Read the data below. Then repeat all of it exactly.

--- START ---

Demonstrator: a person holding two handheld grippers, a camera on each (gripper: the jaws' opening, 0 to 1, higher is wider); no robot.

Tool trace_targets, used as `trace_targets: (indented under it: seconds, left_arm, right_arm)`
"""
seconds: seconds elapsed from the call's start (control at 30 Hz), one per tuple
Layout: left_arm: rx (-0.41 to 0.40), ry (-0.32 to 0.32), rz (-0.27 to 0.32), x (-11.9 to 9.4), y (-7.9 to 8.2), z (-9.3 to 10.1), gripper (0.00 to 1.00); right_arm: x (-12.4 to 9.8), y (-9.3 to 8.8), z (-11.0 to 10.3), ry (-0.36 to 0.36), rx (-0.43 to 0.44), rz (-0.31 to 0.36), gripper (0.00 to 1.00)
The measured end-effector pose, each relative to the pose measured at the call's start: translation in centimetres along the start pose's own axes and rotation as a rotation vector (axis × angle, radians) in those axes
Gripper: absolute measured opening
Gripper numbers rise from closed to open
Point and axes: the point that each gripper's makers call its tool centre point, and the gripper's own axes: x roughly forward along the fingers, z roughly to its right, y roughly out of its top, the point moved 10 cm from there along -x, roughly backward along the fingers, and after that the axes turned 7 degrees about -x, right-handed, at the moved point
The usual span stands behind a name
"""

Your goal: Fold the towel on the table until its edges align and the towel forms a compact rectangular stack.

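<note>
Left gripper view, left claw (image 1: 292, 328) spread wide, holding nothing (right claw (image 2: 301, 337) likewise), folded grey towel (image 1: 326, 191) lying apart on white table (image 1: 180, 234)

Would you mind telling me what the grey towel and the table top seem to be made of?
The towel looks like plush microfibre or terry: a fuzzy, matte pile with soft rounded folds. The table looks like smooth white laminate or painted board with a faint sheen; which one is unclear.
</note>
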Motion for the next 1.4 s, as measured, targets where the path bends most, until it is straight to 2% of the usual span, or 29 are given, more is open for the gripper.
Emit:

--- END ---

Reply:
Demonstrator: a person holding two handheld grippers, a camera on each (gripper: the jaws' opening, 0 to 1, higher is wider); no robot.

Tool trace_targets, used as `trace_targets: (indented under it: seconds, left_arm, right_arm)`
"""
seconds: seconds elapsed from the call's start (control at 30 Hz), one per tuple
Layout: left_arm: rx (-0.41 to 0.40), ry (-0.32 to 0.32), rz (-0.27 to 0.32), x (-11.9 to 9.4), y (-7.9 to 8.2), z (-9.3 to 10.1), gripper (0.00 to 1.00); right_arm: x (-12.4 to 9.8), y (-9.3 to 8.8), z (-11.0 to 10.3), ry (-0.36 to 0.36), rx (-0.43 to 0.44), rz (-0.31 to 0.36), gripper (0.00 to 1.00)
The measured end-effector pose, each relative to the pose measured at the call's start: translation in centimetres along the start pose's own axes and rotation as a rotation vector (axis × angle, radians) in those axes
Gripper: absolute measured opening
Gripper numbers rise from closed to open
Point and axes: the point that each gripper's makers call its tool centre point, and the gripper's own axes: x roughly forward along the fingers, z roughly to its right, y roughly out of its top, the point moved 10 cm from there along -x, roughly backward along the fingers, and after that the axes turned 7 degrees about -x, right-handed, at the moved point
The usual span stands behind a name
"""

Your goal: Fold the towel on the table until its edges align and the towel forms a compact rectangular stack.

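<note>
Left gripper view, left claw (image 1: 292, 328) spread wide, holding nothing (right claw (image 2: 301, 337) likewise), folded grey towel (image 1: 326, 191) lying apart on white table (image 1: 180, 234)

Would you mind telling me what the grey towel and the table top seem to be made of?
The towel looks like plush microfibre or terry: a fuzzy, matte pile with soft rounded folds. The table looks like smooth white laminate or painted board with a faint sheen; which one is unclear.
</note>
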Motion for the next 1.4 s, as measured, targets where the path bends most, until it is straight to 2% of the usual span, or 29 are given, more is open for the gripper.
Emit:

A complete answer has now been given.